**Problem details:**
Give back, word for word, the line that contains "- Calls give" and every line that follows it in the data below.

**Data provided:**
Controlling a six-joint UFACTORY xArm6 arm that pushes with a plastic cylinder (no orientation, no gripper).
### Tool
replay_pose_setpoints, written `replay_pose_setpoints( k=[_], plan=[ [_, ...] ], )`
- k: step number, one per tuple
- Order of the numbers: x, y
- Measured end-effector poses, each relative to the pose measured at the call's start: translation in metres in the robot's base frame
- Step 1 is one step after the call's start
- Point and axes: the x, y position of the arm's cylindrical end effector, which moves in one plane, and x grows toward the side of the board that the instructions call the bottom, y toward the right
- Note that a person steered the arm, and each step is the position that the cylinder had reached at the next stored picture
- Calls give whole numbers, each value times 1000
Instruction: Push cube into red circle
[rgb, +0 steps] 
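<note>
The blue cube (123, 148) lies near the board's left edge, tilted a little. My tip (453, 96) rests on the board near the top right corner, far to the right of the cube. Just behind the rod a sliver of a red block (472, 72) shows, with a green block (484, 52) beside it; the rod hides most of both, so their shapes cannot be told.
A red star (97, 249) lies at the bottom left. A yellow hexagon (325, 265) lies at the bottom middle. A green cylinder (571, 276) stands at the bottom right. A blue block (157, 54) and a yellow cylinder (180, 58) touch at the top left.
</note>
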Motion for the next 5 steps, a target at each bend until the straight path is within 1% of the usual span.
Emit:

**Exercise answer:**
- Calls give whole numbers, each value times 1000
Instruction: Push cube into red circle
[rgb, +0 steps] 
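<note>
The blue cube (123, 148) lies near the board's left edge, tilted a little. My tip (453, 96) rests on the board near the top right corner, far to the right of the cube. Just behind the rod a sliver of a red block (472, 72) shows, with a green block (484, 52) beside it; the rod hides most of both, so their shapes cannot be told.
A red star (97, 249) lies at the bottom left. A yellow hexagon (325, 265) lies at the bottom middle. A green cylinder (571, 276) stands at the bottom right. A blue block (157, 54) and a yellow cylinder (180, 58) touch at the top left.
</note>
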Motion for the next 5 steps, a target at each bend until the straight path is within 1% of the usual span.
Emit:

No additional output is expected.